On September 25, while playing against Bowling Green, Forcier set a Michigan record for pass completion percentage (with a minimum of 10 attempts) by throwing a perfect 12 for 12. In Michigan's 67-65 triple overtime victory over Illinois on November 6, Forcier led the team to a game-tying fourth-quarter touchdown drive and three overtime touchdown-scoring drives, including a pass for the game-winning two-point conversion. The game gave Michigan its sixth victory, clinching bowl game eligibility.

===Transfer===
In athletic director Dave Brandon's announcement of the University of Michigan's new head football coach, Brady Hoke, it was also reported that Forcier was no longer with the program. On January 20, 2011, Forcier announced in a press release issued over Twitter that he intended to transfer. He did not identify the school to which he intended to transfer. His initial list of schools included FBS schools Miami, Washington, Baylor, San Diego State, Middle Tennessee State and New Mexico as well as lower division schools such as Montana, South Carolina State and Florida A&M. On February 9, Forcier announced that he would be transferring to the University of Miami after narrowing his list to Kansas State, Washington, Arizona, Miami and Montana. In May 2011, sources reported that he would not be transferring to Miami. Although he had signed a financial aid agreement, he never matriculated at the university. By July, he was considering the Hawaii Warriors football team and planned a visit.

===San Jose State===
On July 26, 2011, Forcier announced that he had committed to play football at San Jose State University.

===Statistics===
| | | Passing | | Rushing | | | | | | | | |
| Season | Team | GP | Rating | Comp | Att | Pct | Yds | TD | INT | Att | Yds | TD |
| 2009 2010 | Michigan Michigan | 12 8 | 128.1 130.2 | 165 54 | 281 84 | 58.7 64.3 | 2050 597 | 13 4 | 10 4 | 118 22 | 240 51 | 3 1 |

==Professional career==
On May 17, 2012, it was announced that Forcier had signed with the Hamilton Tiger-Cats.
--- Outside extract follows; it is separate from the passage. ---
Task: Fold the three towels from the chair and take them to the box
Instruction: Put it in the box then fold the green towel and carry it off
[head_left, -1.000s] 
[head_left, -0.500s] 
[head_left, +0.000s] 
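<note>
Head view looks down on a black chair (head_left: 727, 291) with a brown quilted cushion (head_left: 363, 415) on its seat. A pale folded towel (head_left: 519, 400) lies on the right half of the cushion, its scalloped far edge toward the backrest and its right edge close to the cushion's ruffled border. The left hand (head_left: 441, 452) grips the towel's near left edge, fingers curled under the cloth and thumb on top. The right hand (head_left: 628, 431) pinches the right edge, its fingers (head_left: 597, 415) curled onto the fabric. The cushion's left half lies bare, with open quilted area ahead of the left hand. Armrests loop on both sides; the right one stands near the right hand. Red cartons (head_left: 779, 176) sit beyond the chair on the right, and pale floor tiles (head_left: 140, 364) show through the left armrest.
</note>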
On June 15, 2012, he was released by the Tiger-Cats.

==Family==
Forcier's oldest brother, Jason, redshirted in 2005, and was the backup quarterback behind Chad Henne in 2006 at Michigan before transferring in May 2007 to play for Stanford during the 2008 season. Jason, a graduate student at the time of his youngest brother's Michigan enrollment, was Tate's first year roommate. Tate's other brother, Chris, transferred from UCLA to Furman University in 2009 after Rick Neuheisel took over as head coach at UCLA and recruited Kevin Craft to be his starting quarterback. Chris had run the UCLA scout team as a redshirt, but lost the starting quarterback battle. The Forcier brothers' parents, Mike and Sue Forcier, are both lifelong Michigan Wolverines fans. They work at San Diego Limo Buses, which is a family-owned bus and limousine company. Mike was once a quarterback with modest achievements at San Diego City College and the University of San Diego.